** Exercise prompt **
Repeat the listing that follows exactly. Pictures are not part of the copy.

** Information supplied **
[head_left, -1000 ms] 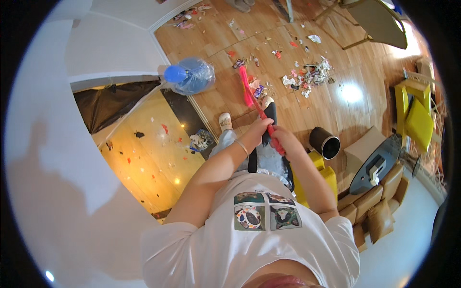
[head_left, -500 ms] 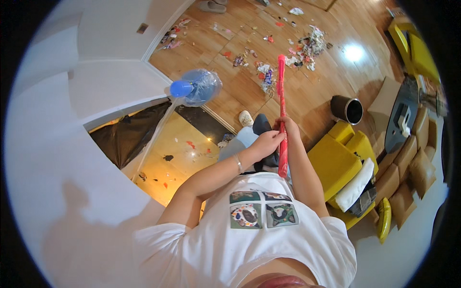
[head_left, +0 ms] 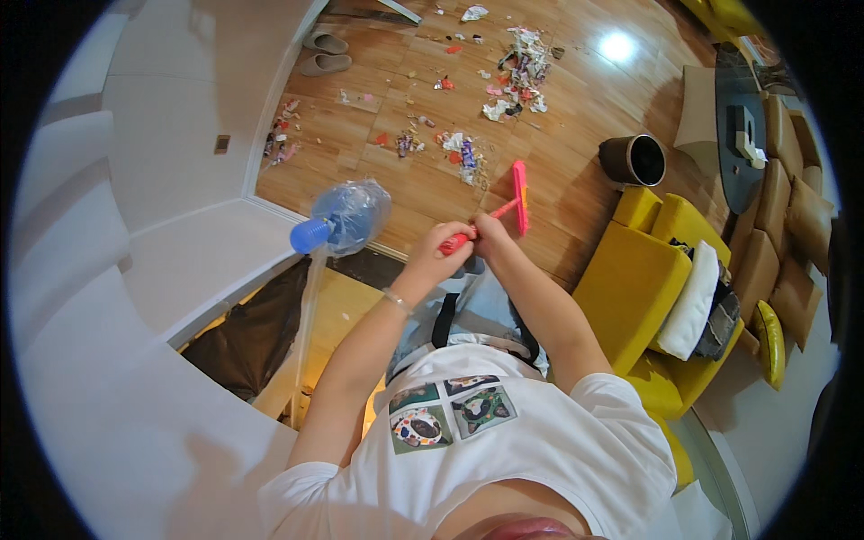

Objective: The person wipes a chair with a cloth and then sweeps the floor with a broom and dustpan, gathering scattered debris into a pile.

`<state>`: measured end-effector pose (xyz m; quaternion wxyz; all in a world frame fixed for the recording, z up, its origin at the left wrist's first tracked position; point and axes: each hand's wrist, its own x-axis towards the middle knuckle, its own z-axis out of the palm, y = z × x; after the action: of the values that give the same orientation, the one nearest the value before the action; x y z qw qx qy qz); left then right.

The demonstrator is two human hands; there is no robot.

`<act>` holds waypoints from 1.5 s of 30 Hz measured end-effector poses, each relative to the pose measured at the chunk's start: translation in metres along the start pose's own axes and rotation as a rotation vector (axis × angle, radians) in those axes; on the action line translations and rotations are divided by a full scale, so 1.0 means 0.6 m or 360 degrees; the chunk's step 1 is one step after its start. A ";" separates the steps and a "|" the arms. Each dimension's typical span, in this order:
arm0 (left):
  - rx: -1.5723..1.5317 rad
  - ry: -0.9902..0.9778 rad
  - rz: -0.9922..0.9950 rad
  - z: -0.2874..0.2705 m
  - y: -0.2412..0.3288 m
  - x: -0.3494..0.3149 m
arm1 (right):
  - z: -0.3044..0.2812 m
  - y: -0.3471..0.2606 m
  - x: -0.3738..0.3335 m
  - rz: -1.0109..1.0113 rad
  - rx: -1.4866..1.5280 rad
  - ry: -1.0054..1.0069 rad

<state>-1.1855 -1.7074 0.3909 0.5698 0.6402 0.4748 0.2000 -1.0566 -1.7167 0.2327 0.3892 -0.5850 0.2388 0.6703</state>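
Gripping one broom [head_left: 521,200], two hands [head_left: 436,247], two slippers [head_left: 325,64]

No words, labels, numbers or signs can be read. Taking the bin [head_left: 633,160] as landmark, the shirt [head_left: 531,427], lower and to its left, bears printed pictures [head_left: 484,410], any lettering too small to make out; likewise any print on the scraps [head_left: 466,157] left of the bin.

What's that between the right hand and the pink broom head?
In the head view, a stretch of the broom's red handle lies between the right hand and the pink broom head.
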 end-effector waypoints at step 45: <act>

** Response box **
[head_left, -1000 ms] 
[head_left, -500 ms] 
[head_left, +0 ms] 

Objective: The person wipes a chair with a cloth and then sweeps the floor with a broom and dustpan, gathering scattered debris into a pile.

`<state>`: measured end-effector pose (xyz m; quaternion wxyz; all in a world frame fixed for the recording, z up, its origin at the left wrist's first tracked position; point and axes: each hand's wrist, its own x-axis towards the middle knuckle, its own z-axis out of the palm, y = z × x; after the action: of the values that give the same orientation, the one nearest the value before the action; x y z qw qx qy qz); left then right.

The demonstrator is two human hands; there is no robot.

`<act>` holds waypoints from 1.5 s of 30 Hz measured end-effector poses, each relative to the pose measured at the chunk's start: translation in metres along the start pose's own axes and rotation as a rotation vector (axis × angle, radians) in those axes; on the action line translations and rotations are divided by a full scale, so 1.0 means 0.6 m or 360 degrees; the chunk's step 1 is one step after its start. A ";" separates the steps and a "|" the arms. Each dimension's typical span, in this order:
arm0 (left):
  - rx: -1.5723..1.5317 rad
  - ry: -0.9902..0.9778 rad
  - rz: -0.9922..0.9950 rad
  - z: -0.2874..0.2705 m
  - y: -0.2412..0.3288 m
  - x: -0.3494..0.3149 m
arm1 (right):
  - z: -0.3044..0.2812 m
  - y: -0.3471..0.2606 m
  - x: -0.3738..0.3335 m
  - rz: -1.0109..1.0113 rad
  - rx: -1.4866..1.5280 rad
  - ry: -1.0054..1.0069 rad

<state>-1.1855 -1.7074 0.3909 0.5698 0.6402 0.4748 0.2000 -1.0566 -1.7167 0.2327 0.3892 -0.5850 0.2388 0.6703</state>
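Gripping one broom [head_left: 521,200], two hands [head_left: 436,247], two slippers [head_left: 325,64]

No words, labels, numbers or signs can be read. Taking the bin [head_left: 633,160] as landmark, the shirt [head_left: 531,427], lower and to its left, bears printed pictures [head_left: 484,410], any lettering too small to make out; likewise any print on the scraps [head_left: 466,157] left of the bin.

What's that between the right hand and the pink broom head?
In the head view, a stretch of the broom's red handle lies between the right hand and the pink broom head.
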 end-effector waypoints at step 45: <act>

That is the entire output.